A consortium may have a kind of "certification license" - essentially subscribers are paying to be able to make certain claims about compliance on the basis of responses having been evaluated by some competent third party, in this case the consortium.

Standards are critical to government procurement which is a very large and relatively stable market; also to infrastructural industries like banking which need to avoid dependency on any one vendor's parts.

Managers of government projects perceive a need for "standards". This has crystallised from when really common components were necessary. Corporations compete to create "standards" to sell to this market; perhaps working with several consortia and many national bodies, racing for accreditation at the highest level.

Pressure to certify de facto standards - whether they have arisen from a near-monopoly supplier, a consortium aimed at displacing a monopoly from the market, or a cooperative arrangement - becomes higher the more money is being invested.

Standards tend to exist. They really come to exist without formal adoption.

In a set of consortia, each company "works against, as well as for", "the higher organization of industry". Standards begin to serve the needs of the standards industry, not of the underlying industry itself. The more actively the companies are also involved in government consultancy, the more their ability to dictate how the standards requirements are expressed.

INSPIRE

INSPIRE is supposed to be a European Commission Directive "establishing an Infrastructure for Spatial Information in the European Community. It requires that information data holdings by all public authorities must be published and the sources must be available online (be it openly or behind a "toll").

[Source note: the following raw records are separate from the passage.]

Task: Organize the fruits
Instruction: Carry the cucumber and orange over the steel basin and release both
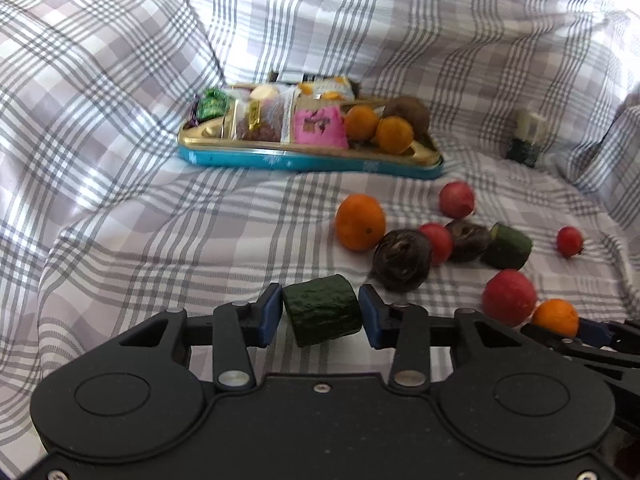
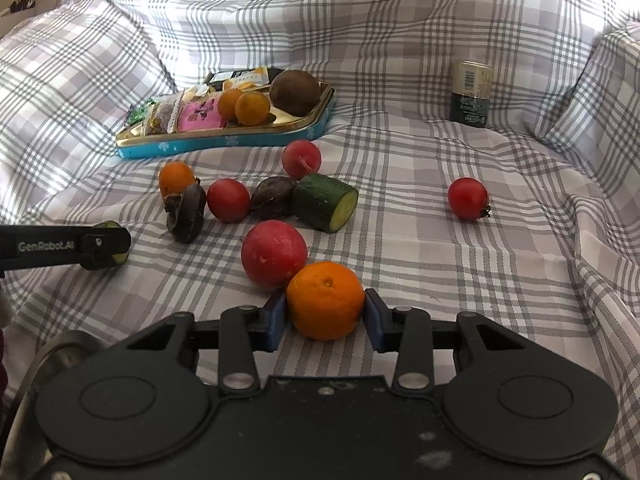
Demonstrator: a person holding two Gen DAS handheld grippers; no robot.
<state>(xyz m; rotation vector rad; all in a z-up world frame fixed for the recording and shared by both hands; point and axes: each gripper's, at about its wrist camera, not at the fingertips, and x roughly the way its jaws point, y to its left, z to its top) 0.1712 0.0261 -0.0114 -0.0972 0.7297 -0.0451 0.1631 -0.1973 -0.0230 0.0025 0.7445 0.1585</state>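
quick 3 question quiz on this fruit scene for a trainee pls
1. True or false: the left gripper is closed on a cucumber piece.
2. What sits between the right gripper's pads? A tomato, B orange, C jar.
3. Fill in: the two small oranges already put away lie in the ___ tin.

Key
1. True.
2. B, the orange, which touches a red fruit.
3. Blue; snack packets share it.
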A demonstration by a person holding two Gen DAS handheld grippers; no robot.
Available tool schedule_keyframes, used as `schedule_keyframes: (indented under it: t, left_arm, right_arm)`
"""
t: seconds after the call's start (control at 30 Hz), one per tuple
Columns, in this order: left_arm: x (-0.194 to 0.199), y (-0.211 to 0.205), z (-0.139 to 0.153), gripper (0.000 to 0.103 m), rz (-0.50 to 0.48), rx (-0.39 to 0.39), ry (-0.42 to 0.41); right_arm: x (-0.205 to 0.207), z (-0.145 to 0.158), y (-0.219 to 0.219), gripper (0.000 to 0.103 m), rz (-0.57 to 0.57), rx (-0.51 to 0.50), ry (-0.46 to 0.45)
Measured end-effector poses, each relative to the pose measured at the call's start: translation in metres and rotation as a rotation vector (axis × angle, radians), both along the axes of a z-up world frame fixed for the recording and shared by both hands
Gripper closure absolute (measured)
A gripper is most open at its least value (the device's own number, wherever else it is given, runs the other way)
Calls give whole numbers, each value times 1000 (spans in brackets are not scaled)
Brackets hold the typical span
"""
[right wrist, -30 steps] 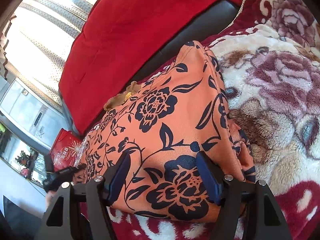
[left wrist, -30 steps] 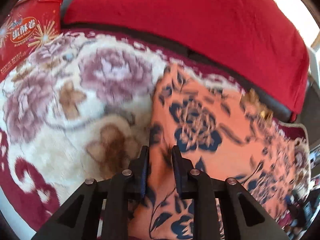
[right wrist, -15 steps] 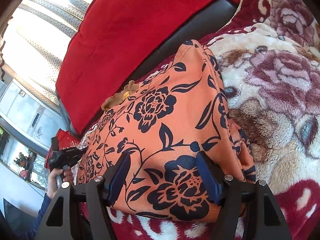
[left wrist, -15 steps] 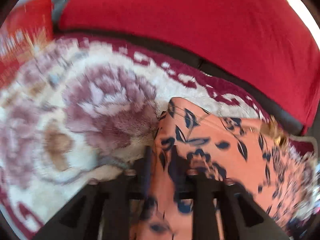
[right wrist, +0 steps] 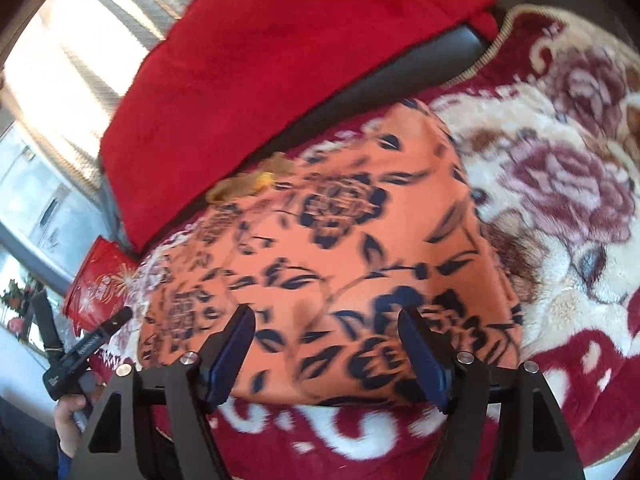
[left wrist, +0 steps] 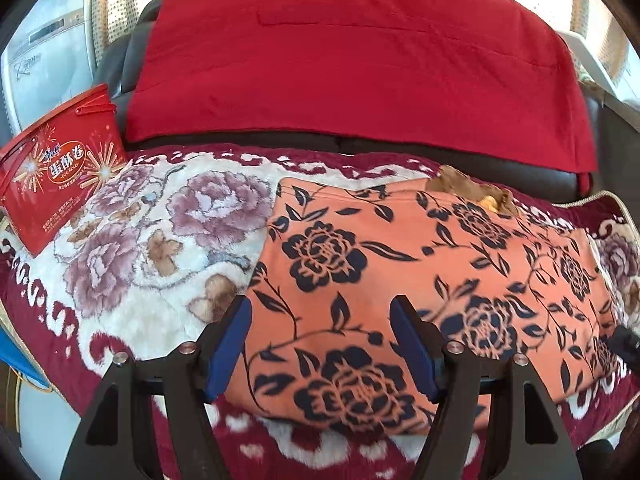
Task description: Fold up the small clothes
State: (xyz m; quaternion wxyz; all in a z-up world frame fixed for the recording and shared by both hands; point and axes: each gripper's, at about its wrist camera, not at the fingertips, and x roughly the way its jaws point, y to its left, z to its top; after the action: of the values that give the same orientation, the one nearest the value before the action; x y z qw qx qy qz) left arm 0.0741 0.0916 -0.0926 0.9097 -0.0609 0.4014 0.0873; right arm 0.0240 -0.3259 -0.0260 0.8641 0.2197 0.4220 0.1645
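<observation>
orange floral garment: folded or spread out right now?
Folded. The orange floral garment lies as a compact rectangle with straight edges on the floral blanket; neither gripper holds it.

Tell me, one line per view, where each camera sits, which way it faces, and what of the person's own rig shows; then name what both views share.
Left wrist: sits on the left gripper, looking forward and down over the orange floral garment toward the red cushion; its own opening jaws show, nothing between them.
Right wrist: sits on the right gripper, looking down along the garment toward the window; its own opening jaws, the other gripper and a hand show.
Shared: the garment, the floral blanket, the cushion, the red egg-roll box.
</observation>
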Motion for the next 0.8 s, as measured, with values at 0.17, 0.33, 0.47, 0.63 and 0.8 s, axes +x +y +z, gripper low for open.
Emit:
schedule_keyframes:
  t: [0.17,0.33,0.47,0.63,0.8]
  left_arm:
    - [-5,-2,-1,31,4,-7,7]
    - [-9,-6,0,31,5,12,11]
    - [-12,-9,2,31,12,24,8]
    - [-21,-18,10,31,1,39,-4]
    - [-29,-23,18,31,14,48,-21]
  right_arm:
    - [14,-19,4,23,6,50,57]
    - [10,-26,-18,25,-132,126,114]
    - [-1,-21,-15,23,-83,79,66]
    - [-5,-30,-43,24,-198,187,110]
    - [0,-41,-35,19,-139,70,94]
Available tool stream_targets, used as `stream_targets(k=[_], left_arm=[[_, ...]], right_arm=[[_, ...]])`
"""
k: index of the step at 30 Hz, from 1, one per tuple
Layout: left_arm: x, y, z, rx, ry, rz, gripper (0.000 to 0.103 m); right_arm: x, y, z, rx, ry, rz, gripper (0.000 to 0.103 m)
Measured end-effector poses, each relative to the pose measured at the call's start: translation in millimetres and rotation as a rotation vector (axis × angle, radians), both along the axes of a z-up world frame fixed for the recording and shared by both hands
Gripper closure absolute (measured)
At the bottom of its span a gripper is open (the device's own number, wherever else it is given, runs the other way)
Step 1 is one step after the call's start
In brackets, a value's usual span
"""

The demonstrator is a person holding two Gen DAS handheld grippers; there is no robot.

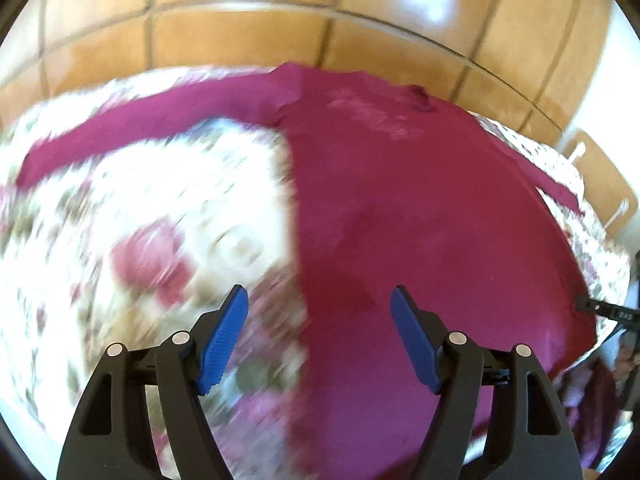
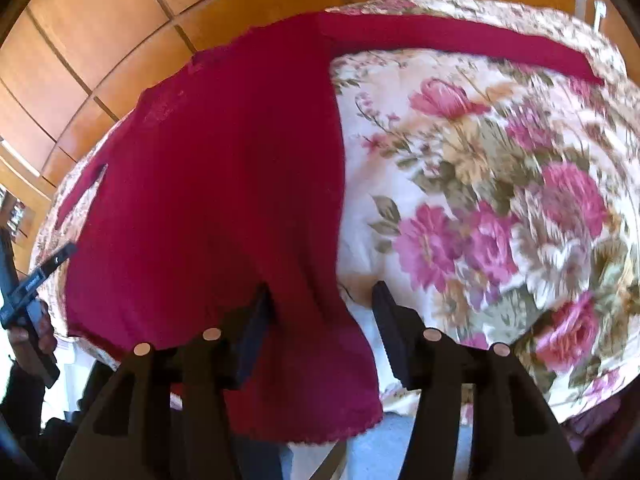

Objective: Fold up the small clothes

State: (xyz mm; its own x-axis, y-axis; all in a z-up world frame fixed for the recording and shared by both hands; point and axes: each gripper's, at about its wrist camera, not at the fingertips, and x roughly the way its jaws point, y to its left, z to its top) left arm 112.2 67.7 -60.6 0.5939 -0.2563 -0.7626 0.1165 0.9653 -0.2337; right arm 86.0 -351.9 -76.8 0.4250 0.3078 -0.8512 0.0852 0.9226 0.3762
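Sweater point(image 1: 400, 200), magenta and long-sleeved, lies spread flat on the counter, over a floral cloth point(image 1: 140, 208), its neck at the far edge and its hem toward me. Its long axis runs straight away from both my hands, and one sleeve stretches out sideways along the far edge on each side point(image 2: 460, 40).

My left gripper point(image 1: 319, 336) hovers over the sweater's left side edge, one blue pad above the cloth and the other above the knit. The jaws are wide apart and grip nothing; I cannot tell whether they touch the fabric.

My right gripper point(image 2: 322, 328) sits at the near right corner of the hem, which hangs over the counter edge. Its jaws are also spread wide, with the corner lying between them but not pinched.

I judge the right hand to be nearer a grasp, since the hem corner is already between its jaws. The left would need to settle on its side edge first. Both views are motion-blurred, so fine contact is unclear.
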Motion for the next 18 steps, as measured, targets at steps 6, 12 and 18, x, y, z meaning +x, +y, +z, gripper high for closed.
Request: stream_targets(k=[6, 12, 18], left_arm=[[-27.8, 21.1, -7.1, -0.152, 0.066, -0.057, 0.03], [-32.7, 6.4, -13.3, -0.078, 0.06, -0.102, 0.03], [-29.6, 4.7, -14.1, -0.074, 0.06, -0.1, 0.03]], right_arm=[[10.3, -25.4, -21.6, 0.462, 0.014, -0.085, 0.037], [18.7, -54.9, -43.0, 0.667, 0.009, -0.199, 0.037], [28.4, -67.7, -35.7, 0.583, -0.03, -0.258, 0.052]])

The process emphasises compliance as a benchmark for whether a member state and its public authorities are meeting the needs of the Directive. In order to achieve compliance, a set of binding rules are needed. The Implementing Rules provide a text for the agreement. They focus on the use of "open standards" and in some cases mandate the use of a standard where it is already common.[f] Prescribed data models are finely detailed, and some standards are still basically experimental.[f]


Bruce Schneier thinks that government should "Legislate results and not methodologies". The standardisation of the screw follows this advice: the standard is the screw (its diameter, head shape, thread angle and frequency). The legislation is for the results, the screw - not for the methodology, the screw-cutting lathe.

The question now becomes not "does the software meet the needs" but "does the software meet the standards". The process reflects an institutional assumption that a bad law may be better than no law. "Standards" come to exist because of a need to codify them in law.

"Rough consensus and running code" produced a generation of successful internet standards. FOSS projects preserve this ethos. The Open Source Geospatial Foundation (OSGeo) has sheltered several informal efforts at standardisation across projects. The standards industry might as well be happening on a different planet.

How can we break the chain that binds public work to special interest consortia? What are the models for a public administration's support of free software and open data - without confronting industry? In an effort to "legislate results", how can FOSS projects help to minimise the burden of measurement? Can FOSS save us from standards?